= Problem to solve =
Copy out the entries below exactly as they stand, but only from the line containing "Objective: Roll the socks" through the line containing "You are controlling".

Stored data
══════════
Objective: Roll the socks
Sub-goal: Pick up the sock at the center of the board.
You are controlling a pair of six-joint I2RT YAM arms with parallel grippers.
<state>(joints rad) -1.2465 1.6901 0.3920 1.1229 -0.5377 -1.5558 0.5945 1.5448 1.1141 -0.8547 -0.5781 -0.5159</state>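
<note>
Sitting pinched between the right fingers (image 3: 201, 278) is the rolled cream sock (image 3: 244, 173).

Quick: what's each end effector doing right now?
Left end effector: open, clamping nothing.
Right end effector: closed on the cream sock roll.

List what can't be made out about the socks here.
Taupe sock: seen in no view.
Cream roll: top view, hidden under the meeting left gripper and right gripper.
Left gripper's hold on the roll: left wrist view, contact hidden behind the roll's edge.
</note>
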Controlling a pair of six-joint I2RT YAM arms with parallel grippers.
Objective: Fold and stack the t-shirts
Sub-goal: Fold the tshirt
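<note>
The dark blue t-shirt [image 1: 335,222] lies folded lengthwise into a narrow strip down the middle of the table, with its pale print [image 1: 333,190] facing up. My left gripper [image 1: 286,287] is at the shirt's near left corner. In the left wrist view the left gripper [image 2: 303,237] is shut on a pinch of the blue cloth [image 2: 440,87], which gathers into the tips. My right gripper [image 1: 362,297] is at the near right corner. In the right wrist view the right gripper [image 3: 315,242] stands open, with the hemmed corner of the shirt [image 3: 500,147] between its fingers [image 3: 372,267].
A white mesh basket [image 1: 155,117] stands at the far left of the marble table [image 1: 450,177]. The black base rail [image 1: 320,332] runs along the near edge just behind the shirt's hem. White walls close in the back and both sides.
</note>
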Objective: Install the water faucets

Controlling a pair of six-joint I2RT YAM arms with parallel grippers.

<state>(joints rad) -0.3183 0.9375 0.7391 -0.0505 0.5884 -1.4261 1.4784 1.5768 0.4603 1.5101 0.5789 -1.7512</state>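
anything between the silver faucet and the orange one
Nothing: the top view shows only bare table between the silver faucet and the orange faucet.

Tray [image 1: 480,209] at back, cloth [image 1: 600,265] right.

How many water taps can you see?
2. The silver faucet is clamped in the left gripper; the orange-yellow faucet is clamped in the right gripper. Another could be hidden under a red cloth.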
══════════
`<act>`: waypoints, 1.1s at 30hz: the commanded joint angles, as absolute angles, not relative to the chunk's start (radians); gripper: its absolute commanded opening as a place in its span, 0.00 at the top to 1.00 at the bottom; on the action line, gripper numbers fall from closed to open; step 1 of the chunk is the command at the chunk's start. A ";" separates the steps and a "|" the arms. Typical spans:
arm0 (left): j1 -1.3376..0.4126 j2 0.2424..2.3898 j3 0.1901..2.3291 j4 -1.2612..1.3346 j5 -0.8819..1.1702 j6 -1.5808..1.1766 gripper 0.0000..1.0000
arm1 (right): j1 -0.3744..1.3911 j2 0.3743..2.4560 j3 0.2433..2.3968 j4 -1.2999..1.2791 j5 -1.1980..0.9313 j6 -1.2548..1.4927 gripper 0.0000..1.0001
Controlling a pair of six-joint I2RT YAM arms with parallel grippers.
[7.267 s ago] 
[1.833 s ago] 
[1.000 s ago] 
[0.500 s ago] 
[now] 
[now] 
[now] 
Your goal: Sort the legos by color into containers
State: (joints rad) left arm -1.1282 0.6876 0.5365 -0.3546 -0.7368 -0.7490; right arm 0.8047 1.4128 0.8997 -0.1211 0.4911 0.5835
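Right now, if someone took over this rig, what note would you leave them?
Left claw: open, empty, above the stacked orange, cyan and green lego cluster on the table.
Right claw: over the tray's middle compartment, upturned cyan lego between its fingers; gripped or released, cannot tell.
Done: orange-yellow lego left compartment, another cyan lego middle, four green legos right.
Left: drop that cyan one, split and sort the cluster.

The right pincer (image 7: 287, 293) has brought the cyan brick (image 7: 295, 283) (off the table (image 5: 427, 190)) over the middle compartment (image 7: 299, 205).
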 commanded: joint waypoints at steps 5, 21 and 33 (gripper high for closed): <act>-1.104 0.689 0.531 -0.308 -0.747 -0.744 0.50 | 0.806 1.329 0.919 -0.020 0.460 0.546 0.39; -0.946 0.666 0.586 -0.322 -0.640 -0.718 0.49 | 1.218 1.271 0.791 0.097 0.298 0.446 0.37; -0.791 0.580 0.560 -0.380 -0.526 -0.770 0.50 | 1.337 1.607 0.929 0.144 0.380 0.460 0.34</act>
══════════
= Answer for this exercise =
Objective: Roll the socks
Sub-goal: Pick up the sock at the center of the board.
You are controlling a pair of six-joint I2RT YAM arms with parallel grippers.

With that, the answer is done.